**WHAT IS NEEDED**
Your answer should consist of every line from the records that holds the string "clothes".

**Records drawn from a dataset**
※ ※ ※

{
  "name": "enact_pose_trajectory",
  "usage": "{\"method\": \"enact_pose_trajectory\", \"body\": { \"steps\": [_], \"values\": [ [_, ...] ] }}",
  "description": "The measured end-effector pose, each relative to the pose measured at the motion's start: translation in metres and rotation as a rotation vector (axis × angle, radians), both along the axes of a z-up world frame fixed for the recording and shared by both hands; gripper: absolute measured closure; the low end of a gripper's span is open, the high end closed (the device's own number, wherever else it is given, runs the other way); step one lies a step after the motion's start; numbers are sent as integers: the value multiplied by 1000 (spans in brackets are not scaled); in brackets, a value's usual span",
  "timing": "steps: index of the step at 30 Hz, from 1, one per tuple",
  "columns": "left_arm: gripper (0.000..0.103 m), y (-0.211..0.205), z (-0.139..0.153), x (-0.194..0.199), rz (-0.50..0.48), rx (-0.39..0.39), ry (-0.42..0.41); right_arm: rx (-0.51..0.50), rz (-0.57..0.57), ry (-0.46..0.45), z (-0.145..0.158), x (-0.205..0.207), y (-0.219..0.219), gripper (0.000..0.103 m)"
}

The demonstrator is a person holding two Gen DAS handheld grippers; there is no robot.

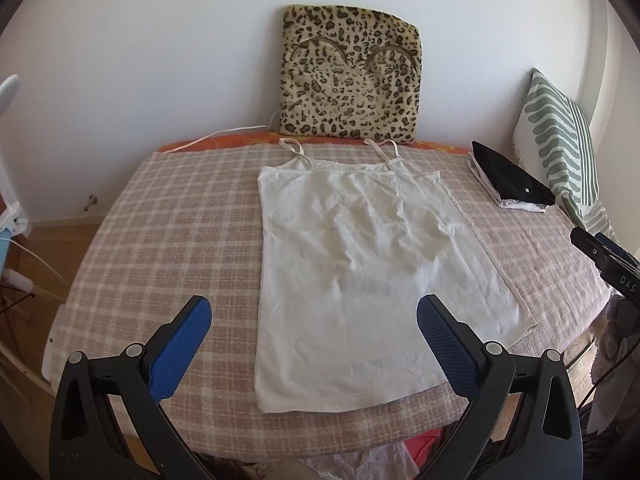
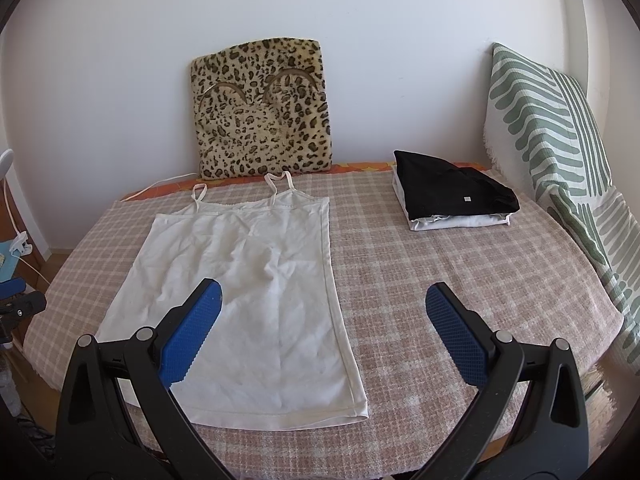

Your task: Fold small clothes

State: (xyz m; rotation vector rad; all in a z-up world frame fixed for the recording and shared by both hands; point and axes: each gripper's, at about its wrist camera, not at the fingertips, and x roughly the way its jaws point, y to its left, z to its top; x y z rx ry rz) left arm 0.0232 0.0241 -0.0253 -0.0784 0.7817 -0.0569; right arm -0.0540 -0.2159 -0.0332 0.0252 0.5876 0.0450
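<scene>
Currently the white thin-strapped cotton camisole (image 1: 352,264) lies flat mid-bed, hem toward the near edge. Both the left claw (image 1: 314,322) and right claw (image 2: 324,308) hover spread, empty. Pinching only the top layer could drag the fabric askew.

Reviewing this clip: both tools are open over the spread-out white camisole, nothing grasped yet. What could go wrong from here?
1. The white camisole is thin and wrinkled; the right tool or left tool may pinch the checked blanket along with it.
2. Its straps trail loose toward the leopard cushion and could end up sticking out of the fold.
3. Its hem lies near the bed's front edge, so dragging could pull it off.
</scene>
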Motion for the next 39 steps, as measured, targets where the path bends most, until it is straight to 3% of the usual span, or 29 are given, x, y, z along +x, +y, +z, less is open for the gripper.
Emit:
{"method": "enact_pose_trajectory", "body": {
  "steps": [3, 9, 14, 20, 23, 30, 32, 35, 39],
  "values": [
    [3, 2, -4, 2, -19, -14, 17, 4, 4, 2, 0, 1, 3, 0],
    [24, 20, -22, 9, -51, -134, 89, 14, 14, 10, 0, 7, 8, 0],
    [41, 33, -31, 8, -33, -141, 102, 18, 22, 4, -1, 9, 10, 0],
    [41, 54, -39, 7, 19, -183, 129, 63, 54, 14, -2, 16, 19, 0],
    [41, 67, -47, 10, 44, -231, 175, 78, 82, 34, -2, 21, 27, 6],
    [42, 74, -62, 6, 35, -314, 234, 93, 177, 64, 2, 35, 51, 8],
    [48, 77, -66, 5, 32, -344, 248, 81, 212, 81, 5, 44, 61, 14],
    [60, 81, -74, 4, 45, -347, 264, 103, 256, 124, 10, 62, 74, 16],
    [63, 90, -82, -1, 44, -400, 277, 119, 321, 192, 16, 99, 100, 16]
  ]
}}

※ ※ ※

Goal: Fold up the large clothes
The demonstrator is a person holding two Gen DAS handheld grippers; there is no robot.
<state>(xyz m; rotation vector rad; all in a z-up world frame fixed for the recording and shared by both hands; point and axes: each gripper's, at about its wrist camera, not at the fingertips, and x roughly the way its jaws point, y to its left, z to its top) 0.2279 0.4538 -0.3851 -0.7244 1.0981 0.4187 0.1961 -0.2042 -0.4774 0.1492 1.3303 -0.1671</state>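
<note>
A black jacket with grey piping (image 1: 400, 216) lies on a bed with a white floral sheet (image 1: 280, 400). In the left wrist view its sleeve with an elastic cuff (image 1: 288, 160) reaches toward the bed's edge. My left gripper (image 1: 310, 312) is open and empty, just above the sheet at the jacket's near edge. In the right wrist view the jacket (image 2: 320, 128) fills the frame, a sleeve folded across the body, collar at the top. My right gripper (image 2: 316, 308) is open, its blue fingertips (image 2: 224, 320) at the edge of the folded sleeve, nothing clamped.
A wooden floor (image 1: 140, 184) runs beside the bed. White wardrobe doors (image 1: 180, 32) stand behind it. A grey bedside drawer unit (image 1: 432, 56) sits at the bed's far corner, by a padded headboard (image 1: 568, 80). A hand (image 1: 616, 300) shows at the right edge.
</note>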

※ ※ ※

**REPLY**
Your task: Fold small clothes
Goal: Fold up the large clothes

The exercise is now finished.